- INSTRUCTIONS FOR THE TASK -
Everything in the listing below needs to be returned word for word.

- EXERCISE DATA -

........

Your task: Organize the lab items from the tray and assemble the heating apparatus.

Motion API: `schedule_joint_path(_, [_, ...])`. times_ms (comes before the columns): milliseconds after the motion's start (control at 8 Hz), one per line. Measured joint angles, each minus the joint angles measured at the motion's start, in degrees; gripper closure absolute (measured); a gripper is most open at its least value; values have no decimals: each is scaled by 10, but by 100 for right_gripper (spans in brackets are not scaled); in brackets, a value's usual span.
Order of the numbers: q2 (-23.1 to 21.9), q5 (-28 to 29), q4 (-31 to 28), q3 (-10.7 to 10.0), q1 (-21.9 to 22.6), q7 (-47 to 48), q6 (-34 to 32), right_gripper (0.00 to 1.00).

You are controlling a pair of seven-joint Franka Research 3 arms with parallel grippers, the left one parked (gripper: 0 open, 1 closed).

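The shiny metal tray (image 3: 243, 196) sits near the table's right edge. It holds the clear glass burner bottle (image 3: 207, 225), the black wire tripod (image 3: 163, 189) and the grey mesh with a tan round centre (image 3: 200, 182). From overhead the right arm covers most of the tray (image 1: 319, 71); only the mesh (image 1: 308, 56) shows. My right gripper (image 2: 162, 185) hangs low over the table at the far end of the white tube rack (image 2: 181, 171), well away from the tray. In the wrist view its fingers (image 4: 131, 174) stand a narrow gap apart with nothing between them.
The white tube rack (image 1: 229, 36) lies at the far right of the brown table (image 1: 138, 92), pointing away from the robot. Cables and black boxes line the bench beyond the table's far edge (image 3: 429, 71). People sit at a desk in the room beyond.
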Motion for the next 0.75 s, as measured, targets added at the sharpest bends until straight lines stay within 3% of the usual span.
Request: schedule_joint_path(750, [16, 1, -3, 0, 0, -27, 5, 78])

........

- EXERCISE RESULT -
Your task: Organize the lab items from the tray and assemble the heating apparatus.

Motion API: `schedule_joint_path(_, [_, ...])`. times_ms (comes before the columns): milliseconds after the motion's start (control at 8 Hz), one per line. Measured joint angles, each minus the joint angles measured at the motion's start, in degrees; gripper closure absolute (measured); a gripper is most open at its least value; values have no decimals: each is scaled by 10, but by 100 for right_gripper (spans in brackets are not scaled); in brackets, a value's usual span.
Order of the numbers: q2 (-23.1 to 21.9), q5 (-28 to 29), q4 (-31 to 28), q3 (-10.7 to 10.0), q1 (-21.9 to 22.6), q7 (-47 to 48), q6 (-34 to 32), right_gripper (0.00 to 1.00).

You are controlling a pair of seven-joint Franka Research 3 arms with parallel grippers, the left one parked (gripper: 0 open, 1 closed).

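The shiny metal tray (image 3: 243, 196) sits near the table's right edge. It holds the clear glass burner bottle (image 3: 207, 225), the black wire tripod (image 3: 163, 189) and the grey mesh with a tan round centre (image 3: 200, 182). From overhead the right arm covers most of the tray (image 1: 319, 71); only the mesh (image 1: 308, 56) shows. My right gripper (image 2: 162, 185) hangs low over the table at the far end of the white tube rack (image 2: 181, 171), well away from the tray. In the wrist view its fingers (image 4: 131, 174) stand a narrow gap apart with nothing between them.
The white tube rack (image 1: 229, 36) lies at the far right of the brown table (image 1: 138, 92), pointing away from the robot. Cables and black boxes line the bench beyond the table's far edge (image 3: 429, 71). People sit at a desk in the room beyond.
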Motion for the next 0.75 s, as measured, targets added at the sharpest bends until straight lines stay within 3% of the usual span.
Request: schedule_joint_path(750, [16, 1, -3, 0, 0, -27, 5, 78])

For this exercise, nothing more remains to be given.